---------- DATA

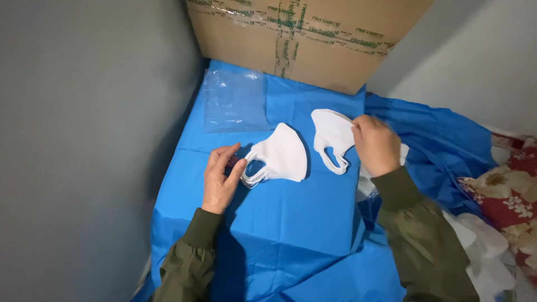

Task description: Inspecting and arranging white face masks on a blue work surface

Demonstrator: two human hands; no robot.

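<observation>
Two white face masks lie on a blue sheet (279,223). The nearer mask (282,154) rests in the middle; my left hand (221,178) pinches its ear loop at the left end with thumb and fingers. The other mask (331,134) lies to the right, and my right hand (376,144) grips its right edge. Both arms wear olive-green sleeves.
A clear plastic bag (235,100) lies flat at the back left of the sheet. A taped cardboard box (302,39) stands behind it. Grey walls close in on the left and right. A floral red cloth (512,190) and white plastic (486,246) sit at the right.
</observation>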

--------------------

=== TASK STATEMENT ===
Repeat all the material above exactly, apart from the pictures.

=== ANSWER FOR THIS EXERCISE ===
Task description: Inspecting and arranging white face masks on a blue work surface

Demonstrator: two human hands; no robot.

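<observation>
Two white face masks lie on a blue sheet (279,223). The nearer mask (282,154) rests in the middle; my left hand (221,178) pinches its ear loop at the left end with thumb and fingers. The other mask (331,134) lies to the right, and my right hand (376,144) grips its right edge. Both arms wear olive-green sleeves.
A clear plastic bag (235,100) lies flat at the back left of the sheet. A taped cardboard box (302,39) stands behind it. Grey walls close in on the left and right. A floral red cloth (512,190) and white plastic (486,246) sit at the right.
</observation>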

The exercise contains no remaining tasks.